Using the data below, return word for word every line from the one holding "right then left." down to the one holding "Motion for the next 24". Leave pictures out.

** Opening DATA block **

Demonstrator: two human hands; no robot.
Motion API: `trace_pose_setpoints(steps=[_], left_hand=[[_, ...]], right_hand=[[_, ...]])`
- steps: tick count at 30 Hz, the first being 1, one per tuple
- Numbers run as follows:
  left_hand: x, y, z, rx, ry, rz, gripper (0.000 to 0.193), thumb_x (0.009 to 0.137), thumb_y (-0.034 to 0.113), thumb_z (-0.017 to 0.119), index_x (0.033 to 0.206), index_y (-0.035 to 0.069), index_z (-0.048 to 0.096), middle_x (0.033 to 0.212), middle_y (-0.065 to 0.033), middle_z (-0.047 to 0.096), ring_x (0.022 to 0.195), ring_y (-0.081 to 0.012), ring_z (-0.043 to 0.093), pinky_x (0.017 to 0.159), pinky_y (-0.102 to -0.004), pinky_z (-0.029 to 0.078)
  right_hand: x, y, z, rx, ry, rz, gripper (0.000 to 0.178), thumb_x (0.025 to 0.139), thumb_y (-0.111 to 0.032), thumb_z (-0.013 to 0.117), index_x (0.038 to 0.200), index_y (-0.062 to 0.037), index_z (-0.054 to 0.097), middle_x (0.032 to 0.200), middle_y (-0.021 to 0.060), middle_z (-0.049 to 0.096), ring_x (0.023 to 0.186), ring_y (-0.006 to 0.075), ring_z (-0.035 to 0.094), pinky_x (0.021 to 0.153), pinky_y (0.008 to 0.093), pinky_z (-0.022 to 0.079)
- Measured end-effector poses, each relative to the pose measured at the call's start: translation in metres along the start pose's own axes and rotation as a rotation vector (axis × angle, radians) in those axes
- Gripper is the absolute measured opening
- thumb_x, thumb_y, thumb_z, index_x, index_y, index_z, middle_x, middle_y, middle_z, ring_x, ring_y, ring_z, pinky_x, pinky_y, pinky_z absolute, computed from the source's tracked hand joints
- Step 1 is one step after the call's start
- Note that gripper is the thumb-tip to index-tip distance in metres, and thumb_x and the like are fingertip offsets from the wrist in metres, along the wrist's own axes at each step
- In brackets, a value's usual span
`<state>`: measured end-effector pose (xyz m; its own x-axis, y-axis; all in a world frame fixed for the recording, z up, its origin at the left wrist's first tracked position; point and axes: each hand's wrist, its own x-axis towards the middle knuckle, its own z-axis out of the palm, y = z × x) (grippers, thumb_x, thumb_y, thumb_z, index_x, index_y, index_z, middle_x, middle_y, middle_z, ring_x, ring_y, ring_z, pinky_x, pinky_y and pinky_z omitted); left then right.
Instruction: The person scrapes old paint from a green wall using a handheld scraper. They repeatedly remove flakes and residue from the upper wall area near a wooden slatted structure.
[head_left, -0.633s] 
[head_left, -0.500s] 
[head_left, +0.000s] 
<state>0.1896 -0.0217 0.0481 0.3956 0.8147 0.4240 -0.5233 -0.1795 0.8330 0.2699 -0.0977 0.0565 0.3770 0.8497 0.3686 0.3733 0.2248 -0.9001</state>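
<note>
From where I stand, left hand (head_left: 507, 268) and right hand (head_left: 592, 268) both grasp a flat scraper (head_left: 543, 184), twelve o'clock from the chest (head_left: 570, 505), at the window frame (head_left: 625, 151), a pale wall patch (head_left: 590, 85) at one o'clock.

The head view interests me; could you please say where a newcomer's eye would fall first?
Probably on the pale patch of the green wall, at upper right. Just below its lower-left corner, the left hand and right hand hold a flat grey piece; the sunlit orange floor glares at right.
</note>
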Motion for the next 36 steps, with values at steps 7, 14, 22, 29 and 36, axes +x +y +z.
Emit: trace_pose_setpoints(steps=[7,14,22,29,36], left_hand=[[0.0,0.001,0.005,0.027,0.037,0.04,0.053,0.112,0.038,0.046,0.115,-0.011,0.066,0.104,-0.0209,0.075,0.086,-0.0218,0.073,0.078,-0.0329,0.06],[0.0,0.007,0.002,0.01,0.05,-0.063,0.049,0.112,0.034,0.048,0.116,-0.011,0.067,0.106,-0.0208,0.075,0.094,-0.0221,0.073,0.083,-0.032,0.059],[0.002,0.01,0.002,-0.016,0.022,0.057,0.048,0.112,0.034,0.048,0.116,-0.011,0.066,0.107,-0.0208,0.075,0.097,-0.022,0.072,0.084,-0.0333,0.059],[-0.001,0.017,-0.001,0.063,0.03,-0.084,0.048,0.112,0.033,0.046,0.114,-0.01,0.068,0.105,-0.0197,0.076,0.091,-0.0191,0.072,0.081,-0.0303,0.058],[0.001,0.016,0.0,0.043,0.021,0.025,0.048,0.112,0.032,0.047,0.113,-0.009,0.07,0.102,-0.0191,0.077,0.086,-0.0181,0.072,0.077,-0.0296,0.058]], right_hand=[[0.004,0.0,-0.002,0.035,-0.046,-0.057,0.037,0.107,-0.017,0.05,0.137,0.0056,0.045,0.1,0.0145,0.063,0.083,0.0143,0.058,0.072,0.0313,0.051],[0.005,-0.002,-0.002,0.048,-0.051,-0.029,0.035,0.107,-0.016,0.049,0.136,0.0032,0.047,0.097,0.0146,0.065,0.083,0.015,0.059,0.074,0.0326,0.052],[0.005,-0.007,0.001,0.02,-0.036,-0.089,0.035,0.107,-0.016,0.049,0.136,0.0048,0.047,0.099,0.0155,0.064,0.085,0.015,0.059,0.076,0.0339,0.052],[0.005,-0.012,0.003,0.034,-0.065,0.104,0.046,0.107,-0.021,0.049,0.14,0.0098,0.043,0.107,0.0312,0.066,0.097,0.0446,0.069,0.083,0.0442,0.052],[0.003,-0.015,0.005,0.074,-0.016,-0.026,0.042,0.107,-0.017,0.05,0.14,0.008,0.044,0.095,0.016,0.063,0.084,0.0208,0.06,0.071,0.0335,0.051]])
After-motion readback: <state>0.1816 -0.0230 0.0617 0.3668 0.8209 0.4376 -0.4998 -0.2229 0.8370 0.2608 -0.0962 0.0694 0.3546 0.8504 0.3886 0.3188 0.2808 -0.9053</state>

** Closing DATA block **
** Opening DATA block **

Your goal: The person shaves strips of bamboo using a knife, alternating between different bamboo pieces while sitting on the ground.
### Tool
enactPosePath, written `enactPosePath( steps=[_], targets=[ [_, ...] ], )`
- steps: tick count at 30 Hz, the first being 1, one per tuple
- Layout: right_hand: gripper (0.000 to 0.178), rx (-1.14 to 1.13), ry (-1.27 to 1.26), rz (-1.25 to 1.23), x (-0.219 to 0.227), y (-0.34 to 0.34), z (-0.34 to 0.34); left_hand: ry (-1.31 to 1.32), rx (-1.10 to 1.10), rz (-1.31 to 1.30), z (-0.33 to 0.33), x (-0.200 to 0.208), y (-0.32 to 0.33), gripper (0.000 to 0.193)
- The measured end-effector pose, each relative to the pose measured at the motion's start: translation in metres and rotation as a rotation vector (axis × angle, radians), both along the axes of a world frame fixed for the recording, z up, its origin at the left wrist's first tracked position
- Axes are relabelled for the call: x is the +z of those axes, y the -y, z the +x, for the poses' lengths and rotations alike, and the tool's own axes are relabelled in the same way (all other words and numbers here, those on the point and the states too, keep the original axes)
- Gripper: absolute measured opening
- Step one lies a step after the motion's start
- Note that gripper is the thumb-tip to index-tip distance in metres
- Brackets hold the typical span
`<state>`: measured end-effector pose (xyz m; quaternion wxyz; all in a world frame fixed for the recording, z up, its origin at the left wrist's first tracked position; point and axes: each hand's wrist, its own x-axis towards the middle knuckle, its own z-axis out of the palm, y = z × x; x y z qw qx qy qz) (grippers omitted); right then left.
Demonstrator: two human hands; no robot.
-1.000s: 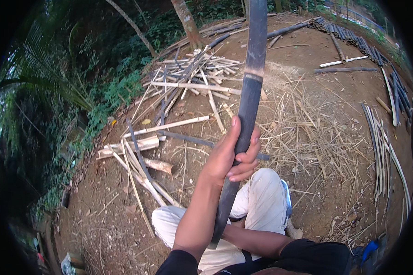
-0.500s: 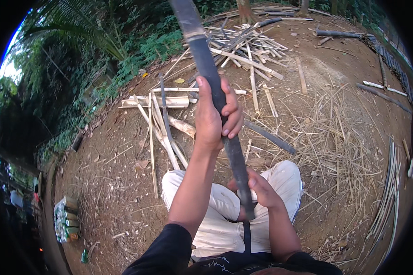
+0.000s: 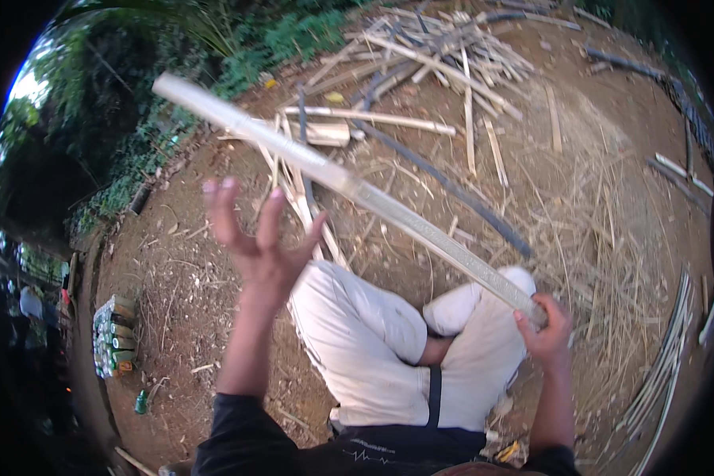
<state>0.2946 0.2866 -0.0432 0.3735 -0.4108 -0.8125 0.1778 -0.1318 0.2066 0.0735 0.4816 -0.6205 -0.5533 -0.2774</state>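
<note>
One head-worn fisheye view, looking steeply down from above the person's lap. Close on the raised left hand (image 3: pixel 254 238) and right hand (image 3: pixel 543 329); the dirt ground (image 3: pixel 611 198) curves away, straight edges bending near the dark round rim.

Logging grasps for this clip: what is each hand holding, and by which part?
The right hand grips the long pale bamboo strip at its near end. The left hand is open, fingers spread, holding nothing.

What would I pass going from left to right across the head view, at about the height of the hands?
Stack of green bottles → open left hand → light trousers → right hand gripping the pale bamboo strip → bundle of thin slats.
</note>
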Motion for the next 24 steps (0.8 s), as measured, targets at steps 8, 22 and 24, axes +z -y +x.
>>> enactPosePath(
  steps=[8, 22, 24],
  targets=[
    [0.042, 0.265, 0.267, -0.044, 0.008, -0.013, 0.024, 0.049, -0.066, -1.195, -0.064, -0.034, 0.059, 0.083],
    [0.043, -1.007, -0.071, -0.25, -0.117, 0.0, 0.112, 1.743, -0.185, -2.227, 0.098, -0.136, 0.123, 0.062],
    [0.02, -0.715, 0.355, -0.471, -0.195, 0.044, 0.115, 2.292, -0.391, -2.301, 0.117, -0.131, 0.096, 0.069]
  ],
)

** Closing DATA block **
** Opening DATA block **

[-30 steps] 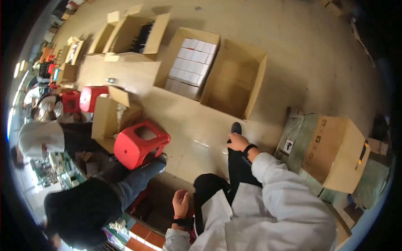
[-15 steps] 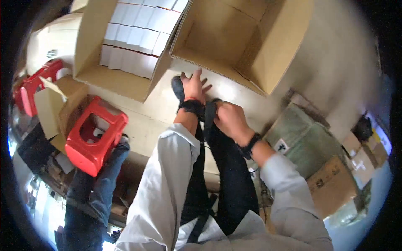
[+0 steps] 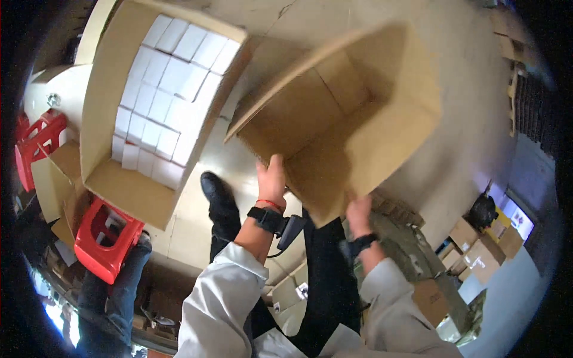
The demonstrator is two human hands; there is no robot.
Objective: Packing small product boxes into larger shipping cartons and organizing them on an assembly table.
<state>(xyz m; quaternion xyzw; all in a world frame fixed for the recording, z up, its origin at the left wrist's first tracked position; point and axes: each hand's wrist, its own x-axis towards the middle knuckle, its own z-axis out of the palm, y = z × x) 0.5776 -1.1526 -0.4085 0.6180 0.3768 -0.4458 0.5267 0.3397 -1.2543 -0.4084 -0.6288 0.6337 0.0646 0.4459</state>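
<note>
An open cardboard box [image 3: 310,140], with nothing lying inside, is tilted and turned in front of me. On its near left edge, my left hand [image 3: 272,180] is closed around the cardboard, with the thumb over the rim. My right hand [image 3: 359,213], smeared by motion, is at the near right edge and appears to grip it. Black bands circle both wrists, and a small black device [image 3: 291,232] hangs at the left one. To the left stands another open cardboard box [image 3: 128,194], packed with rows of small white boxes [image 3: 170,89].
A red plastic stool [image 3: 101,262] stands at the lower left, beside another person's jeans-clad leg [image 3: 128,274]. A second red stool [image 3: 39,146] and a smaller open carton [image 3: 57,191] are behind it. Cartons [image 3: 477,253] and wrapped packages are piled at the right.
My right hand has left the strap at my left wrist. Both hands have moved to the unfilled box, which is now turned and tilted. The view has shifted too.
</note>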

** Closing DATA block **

> TASK ANSWER:
`<state>`: measured end-effector pose (xyz m; quaternion wxyz; all in a world frame fixed for the recording, z up, its origin at the left wrist's first tracked position; point and axes: each hand's wrist, its own x-axis towards the middle knuckle, its own z-axis out of the palm, y = z × x; x y z qw qx qy qz) (grippers omitted); right then left.
Demonstrator: two human hands; no robot.
-1.000s: 
-0.500s: 
+0.000s: 
<state>0.2946 0.2866 -0.0432 0.3735 -0.4108 -0.8125 0.1778 -0.1318 0.2066 0.0735 0.4816 -0.6205 -0.5533 -0.2774</state>
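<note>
One head-worn fisheye view, looking steeply down from above the person's lap. Close on the raised left hand (image 3: pixel 254 238) and right hand (image 3: pixel 543 329); the dirt ground (image 3: pixel 611 198) curves away, straight edges bending near the dark round rim.

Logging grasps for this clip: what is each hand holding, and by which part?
The right hand grips the long pale bamboo strip at its near end. The left hand is open, fingers spread, holding nothing.

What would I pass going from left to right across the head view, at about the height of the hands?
Stack of green bottles → open left hand → light trousers → right hand gripping the pale bamboo strip → bundle of thin slats.
</note>
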Motion for the next 24 steps (0.8 s), as measured, targets at steps 8, 22 and 24, axes +z -y +x.

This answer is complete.